_Action item_: In this material, which lines include the string "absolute"? Show them.

——————

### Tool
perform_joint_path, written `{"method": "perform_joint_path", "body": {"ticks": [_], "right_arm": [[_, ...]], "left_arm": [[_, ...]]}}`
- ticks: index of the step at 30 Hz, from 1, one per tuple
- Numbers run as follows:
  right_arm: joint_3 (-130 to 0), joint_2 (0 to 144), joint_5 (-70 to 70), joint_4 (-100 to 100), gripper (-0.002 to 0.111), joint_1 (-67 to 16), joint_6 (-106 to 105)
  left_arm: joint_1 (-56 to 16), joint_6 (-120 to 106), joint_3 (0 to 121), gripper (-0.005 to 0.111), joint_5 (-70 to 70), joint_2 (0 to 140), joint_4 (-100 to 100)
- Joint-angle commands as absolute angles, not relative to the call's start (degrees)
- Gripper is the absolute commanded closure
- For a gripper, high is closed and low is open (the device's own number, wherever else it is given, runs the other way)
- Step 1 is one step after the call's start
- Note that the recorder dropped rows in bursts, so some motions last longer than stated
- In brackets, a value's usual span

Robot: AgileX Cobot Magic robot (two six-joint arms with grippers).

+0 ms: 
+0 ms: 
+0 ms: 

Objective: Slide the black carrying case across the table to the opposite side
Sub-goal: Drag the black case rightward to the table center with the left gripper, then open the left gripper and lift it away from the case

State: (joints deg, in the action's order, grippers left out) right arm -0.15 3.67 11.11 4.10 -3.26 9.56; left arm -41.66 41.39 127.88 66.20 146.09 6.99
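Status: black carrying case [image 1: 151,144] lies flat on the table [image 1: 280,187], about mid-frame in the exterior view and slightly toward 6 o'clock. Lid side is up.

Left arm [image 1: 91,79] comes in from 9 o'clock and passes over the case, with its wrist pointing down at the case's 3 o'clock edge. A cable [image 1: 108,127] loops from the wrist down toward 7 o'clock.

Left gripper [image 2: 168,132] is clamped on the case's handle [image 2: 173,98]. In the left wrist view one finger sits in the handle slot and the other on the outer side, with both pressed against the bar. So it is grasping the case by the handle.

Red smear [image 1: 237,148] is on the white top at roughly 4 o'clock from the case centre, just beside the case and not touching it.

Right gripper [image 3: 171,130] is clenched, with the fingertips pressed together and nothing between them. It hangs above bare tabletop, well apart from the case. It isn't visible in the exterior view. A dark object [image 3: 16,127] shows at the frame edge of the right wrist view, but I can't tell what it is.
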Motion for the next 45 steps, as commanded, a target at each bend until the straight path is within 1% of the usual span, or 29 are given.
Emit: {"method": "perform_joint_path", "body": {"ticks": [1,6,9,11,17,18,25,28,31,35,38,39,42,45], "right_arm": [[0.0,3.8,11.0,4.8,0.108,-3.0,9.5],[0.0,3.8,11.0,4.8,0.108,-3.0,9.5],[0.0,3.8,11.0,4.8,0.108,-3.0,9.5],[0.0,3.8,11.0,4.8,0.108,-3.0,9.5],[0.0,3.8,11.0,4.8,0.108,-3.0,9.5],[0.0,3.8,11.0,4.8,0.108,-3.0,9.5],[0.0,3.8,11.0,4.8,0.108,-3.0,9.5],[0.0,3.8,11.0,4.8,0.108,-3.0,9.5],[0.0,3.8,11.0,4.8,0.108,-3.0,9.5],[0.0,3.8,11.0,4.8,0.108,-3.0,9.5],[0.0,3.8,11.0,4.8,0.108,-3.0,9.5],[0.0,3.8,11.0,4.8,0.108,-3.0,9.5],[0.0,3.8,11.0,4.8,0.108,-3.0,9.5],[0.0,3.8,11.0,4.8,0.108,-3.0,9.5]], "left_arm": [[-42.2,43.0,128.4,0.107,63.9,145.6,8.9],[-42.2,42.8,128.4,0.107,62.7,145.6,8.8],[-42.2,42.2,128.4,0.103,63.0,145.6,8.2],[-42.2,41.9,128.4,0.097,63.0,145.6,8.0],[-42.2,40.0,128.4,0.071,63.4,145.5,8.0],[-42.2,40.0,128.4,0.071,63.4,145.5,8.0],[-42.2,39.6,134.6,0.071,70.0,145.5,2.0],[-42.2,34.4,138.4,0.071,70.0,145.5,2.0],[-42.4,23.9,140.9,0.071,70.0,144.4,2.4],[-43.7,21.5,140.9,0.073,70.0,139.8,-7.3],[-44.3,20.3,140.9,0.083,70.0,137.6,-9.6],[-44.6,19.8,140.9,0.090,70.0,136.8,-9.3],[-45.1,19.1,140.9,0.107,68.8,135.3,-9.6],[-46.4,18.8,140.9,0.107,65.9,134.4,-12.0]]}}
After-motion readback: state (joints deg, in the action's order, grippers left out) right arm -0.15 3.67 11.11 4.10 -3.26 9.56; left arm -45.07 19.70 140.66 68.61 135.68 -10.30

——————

_Completed task_:
- Joint-angle commands as absolute angles, not relative to the call's start (degrees)
- Gripper is the absolute commanded closure

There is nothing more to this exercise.